Terrirories in common in public policy: psychology and social assistance

Territórios em comum nas políticas públicas: psicologia e assistência social

Terrirories in common in public policy: psychology and social assistance

Christina Pinto da Silva Bastos; Marisa Lopes da Rocha

Universidade do Estado do Rio de Janeiro, Rio de Janeiro, Brasil

Quando entram em foco as Políticas Públicas que dão suporte às práticas de assistência, nos deparamos com uma pluralidade de antigas questões e de novos fatores conjunturais, legais e circunstanciais que evidenciam a complexidade e a urgência de análises de um percurso que, certamente, faz em sua história libertações e aprisionamentos.

Políticas Públicas e Assistência Social. Diálogos com as práticas psicológicas (Cruz & Guareschi, 2009), reflete a complexidade e a diversidade de olhares, saberes e práticas nas aproximações que a psicologia faz com o campo da assistência social. Assim encontramos, nos diversos capítulos, a colaboração e as reflexões de diversas disciplinas que contribuem para se pensar criticamente a temática das políticas públicas no país: psicólogos, antropólogos, assistentes sociais e psicanalistas discutem e refletem sobre seus saberes e práticas no cotidiano. Nesse sentido, o livro se constitui em um dispositivo que, além de evidenciar as tensões e polêmicas dos arranjos entre assistência e justiça em nossa realidade, coloca em discussão as implicações das práticas psicológicas no que tange à assistência social à infância e à juventude.

Apesar de os relatos se restringirem à experiência dos profissionais no Rio Grande do Sul, acreditamos que as questões abordadas no livro digam respeito à realidade de todos os profissionais que trabalham no campo da assistência social no Brasil.
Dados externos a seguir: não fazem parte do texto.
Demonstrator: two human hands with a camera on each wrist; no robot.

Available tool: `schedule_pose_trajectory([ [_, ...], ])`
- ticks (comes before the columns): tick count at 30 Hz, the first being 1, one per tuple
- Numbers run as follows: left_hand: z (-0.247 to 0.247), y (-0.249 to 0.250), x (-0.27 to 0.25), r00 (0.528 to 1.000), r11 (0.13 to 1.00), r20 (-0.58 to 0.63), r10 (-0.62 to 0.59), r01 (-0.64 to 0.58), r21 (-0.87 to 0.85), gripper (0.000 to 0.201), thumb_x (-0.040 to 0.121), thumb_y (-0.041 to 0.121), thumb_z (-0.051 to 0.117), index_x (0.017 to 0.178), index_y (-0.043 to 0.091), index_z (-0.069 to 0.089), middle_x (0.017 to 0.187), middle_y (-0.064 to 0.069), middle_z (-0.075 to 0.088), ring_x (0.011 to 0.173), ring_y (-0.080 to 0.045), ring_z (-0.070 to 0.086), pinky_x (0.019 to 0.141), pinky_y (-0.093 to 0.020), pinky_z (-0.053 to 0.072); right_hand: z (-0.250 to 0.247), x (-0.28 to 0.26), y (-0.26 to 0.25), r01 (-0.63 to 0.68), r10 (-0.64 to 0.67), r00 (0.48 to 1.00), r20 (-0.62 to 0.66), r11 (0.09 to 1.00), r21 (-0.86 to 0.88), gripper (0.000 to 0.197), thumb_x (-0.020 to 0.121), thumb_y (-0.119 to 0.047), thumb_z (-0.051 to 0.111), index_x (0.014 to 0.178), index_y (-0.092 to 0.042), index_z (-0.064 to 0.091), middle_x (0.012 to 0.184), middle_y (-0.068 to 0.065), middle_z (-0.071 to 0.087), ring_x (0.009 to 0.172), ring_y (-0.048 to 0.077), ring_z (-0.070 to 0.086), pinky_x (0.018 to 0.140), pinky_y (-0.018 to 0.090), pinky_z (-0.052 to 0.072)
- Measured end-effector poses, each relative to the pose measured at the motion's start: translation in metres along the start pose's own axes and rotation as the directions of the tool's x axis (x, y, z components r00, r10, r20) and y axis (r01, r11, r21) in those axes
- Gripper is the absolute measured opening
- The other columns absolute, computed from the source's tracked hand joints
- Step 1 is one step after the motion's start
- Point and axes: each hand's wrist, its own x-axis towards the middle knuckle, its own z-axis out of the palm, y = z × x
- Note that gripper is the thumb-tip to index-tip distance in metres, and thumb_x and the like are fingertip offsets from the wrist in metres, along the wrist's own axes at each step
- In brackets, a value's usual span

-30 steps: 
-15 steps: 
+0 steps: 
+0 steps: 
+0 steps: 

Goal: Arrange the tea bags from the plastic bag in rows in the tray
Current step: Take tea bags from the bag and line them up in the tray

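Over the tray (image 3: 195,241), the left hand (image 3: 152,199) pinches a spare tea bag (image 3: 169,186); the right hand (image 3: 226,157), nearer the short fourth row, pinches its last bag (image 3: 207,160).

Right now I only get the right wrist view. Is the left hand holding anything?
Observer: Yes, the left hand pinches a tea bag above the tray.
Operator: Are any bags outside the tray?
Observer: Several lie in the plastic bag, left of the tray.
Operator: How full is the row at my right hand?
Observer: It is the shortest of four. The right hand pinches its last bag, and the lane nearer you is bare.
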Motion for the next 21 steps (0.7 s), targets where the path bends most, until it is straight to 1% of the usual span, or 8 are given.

O livro mostra as transformações nas práticas da assistência social – que vão desde a caridade religiosa, passando pela filantropia e se constituindo como política pública – através da história brasileira. Temos, então, um panorama que nos permite entender como os diversos tempos históricos convivem na atualidade, tornando o campo de atuação da assistência social tão diverso e polimorfo, comportando práticas assistencialistas e paternalistas e, ao mesmo tempo, práticas críticas e pensadas como enfrentamento político às desigualdades sociais brasileiras. Nos diferentes tempos do Brasil Colônia à República, as ações assistenciais atravessam a caridade e catequese dos primeiros tempos, passando pela racionalidade médica iniciada no Império, até a prevenção em defesa da sociedade advinda dos ventos republicanos. Tempos que se articulam à complexidade do contemporâneo, singularizando conquistas de ordem jurídica e prática, porém que demandam análises frente às ilusões propulsoras de uma legislação que, mesmo advindo das etapas mais democratizantes da sociedade brasileira, características das últimas décadas do século XX, se constituiu entre forças tanto de direitos e afirmações de vida, como de clientelismos e de violência.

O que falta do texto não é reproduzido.